* Data records
::::::

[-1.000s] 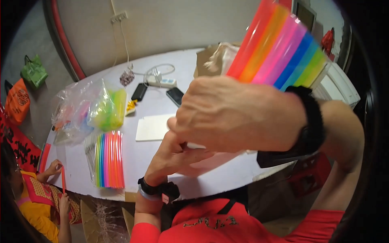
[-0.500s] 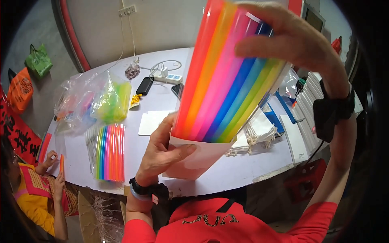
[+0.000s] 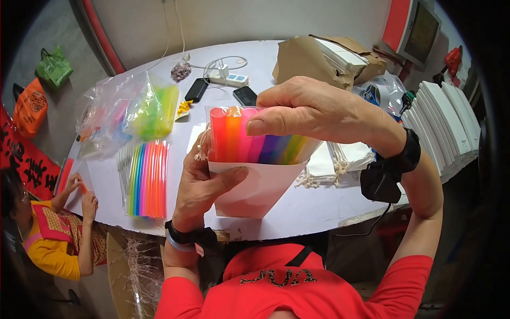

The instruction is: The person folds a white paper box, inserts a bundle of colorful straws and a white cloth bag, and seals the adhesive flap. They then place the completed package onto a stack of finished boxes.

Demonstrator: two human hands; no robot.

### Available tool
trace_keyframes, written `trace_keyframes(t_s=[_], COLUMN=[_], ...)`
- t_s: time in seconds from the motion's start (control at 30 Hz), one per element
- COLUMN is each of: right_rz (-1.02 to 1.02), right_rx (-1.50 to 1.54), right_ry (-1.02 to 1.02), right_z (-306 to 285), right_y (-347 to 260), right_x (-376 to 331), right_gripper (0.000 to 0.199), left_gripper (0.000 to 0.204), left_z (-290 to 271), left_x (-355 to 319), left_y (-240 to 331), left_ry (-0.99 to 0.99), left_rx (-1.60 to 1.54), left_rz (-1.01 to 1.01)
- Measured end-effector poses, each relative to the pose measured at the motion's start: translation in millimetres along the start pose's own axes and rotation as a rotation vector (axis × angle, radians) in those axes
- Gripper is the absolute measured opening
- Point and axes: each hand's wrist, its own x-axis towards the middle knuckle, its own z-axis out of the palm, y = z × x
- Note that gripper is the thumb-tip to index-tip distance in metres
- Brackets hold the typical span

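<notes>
My left hand (image 3: pixel 202 183) grips a white cloth pouch (image 3: pixel 255 189) held above the table's near edge, thumb across its front. Inside the pouch stands a clear packet of rainbow-coloured strips (image 3: pixel 255 139), its upper part sticking out of the opening. My right hand (image 3: pixel 313 111) pinches the top of that packet from above, thumb on the front. Both wrists wear dark bands.
On the white table (image 3: pixel 319 204) lie another rainbow packet (image 3: pixel 144 178), plastic bags of coloured items (image 3: pixel 130 114), two phones (image 3: pixel 196 89), a power strip (image 3: pixel 228 80), a brown paper parcel (image 3: pixel 308 58), drawstring pouches (image 3: pixel 348 157) and stacked white boxes (image 3: pixel 443 122). A seated person (image 3: pixel 50 234) works at the left.
The rainbow packet, earlier raised high near the camera, has come down and now sits mostly inside the white pouch. My right hand followed it down, holding its top.
</notes>
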Motion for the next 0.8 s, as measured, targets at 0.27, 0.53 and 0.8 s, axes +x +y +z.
trace_keyframes(t_s=[0.27,0.53,0.8], right_rz=[-0.364,-0.685,-0.587], right_rx=[-0.166,-0.501,-0.372], right_ry=[0.42,0.766,0.669], right_z=[43.7,69.8,64.9], right_y=[14.4,17.1,30.3], right_x=[8.2,3.9,-10.1], right_gripper=[0.043,0.03,0.019], left_gripper=[0.024,0.019,0.014], left_z=[2.7,4.2,-14.5], left_x=[14.6,6.2,-10.5], left_y=[20.6,6.6,26.8], left_ry=[0.094,0.152,0.182], left_rx=[0.108,0.426,0.741], left_rz=[0.164,0.488,0.375])
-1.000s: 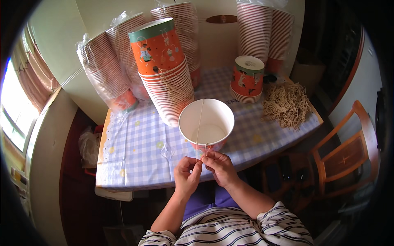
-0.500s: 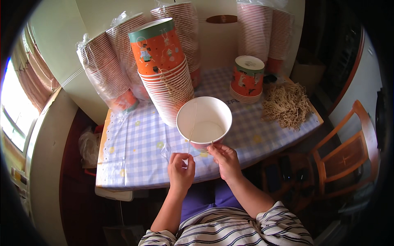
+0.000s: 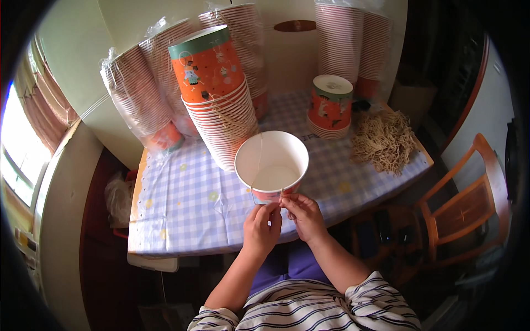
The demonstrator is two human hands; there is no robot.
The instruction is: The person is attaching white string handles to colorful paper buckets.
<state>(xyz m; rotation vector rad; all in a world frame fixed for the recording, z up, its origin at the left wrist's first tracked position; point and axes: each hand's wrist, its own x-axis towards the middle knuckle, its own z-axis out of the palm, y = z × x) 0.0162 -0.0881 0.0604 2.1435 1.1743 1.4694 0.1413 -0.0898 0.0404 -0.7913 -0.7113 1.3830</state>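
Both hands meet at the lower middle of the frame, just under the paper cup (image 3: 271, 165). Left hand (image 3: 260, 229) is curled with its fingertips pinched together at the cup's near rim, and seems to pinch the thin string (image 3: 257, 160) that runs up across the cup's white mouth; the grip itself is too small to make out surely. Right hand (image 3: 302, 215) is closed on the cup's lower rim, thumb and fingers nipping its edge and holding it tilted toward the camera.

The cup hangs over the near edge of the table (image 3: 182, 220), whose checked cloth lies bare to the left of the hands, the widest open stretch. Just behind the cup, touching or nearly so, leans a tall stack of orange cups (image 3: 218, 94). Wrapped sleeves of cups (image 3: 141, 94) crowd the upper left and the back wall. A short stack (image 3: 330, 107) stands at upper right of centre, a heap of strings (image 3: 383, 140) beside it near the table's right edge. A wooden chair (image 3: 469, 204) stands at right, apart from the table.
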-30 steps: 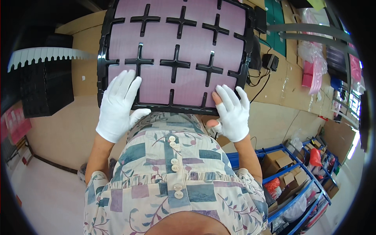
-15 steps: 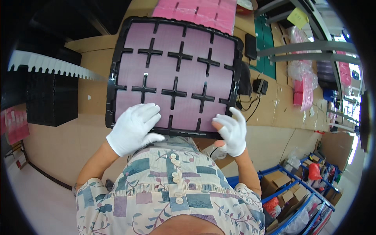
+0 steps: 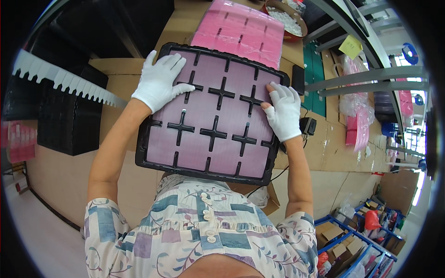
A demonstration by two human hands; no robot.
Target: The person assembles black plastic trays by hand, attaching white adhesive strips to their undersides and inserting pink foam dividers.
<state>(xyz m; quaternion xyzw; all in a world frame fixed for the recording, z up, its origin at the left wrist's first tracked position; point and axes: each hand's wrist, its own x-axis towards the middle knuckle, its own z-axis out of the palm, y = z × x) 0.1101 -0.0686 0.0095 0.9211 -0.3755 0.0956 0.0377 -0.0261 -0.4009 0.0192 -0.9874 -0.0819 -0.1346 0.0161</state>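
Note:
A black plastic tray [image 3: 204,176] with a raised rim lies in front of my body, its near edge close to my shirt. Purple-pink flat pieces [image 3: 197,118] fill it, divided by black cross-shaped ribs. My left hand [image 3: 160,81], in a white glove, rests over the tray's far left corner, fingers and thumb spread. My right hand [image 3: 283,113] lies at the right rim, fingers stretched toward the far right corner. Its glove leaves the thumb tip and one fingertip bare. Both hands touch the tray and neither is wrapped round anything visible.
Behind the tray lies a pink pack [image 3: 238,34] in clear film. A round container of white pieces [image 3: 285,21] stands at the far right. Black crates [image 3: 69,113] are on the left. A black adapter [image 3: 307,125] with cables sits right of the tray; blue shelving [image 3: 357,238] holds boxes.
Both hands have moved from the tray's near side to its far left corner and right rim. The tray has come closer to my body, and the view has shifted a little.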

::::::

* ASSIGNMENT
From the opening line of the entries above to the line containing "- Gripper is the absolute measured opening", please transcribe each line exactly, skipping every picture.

* REPLY TO THE EXERCISE
[-1.000s] 
[-0.500s] 
[+0.000s] 

The instruction is: The person folds a white paper box, inserts a bundle of colorful straws and a white cloth bag, and seals the adhesive flap. They then place the completed package onto a stack of finished boxes.

Demonstrator: two human hands; no robot.

### Available tool
trace_keyframes, written `trace_keyframes(t_s=[_], COLUMN=[_], ...)`
- t_s: time in seconds from the motion's start (control at 30 Hz), one per element
- COLUMN is each of: right_rz (-1.02 to 1.02), right_rx (-1.50 to 1.54), right_ry (-1.02 to 1.02), right_z (-306 to 285), right_y (-347 to 260), right_x (-376 to 331), right_gripper (0.000 to 0.199), left_gripper (0.000 to 0.204), left_z (-290 to 271), left_x (-355 to 319), left_y (-240 to 331), left_ry (-0.99 to 0.99), left_rx (-1.60 to 1.54), left_rz (-1.01 to 1.01)
- Measured end-effector poses, each relative to the pose measured at the motion's start: translation in millimetres along the start pose's own axes and rotation as a rotation vector (axis × angle, radians) in those axes
- Gripper is the absolute measured opening

That concludes the answer to the exercise.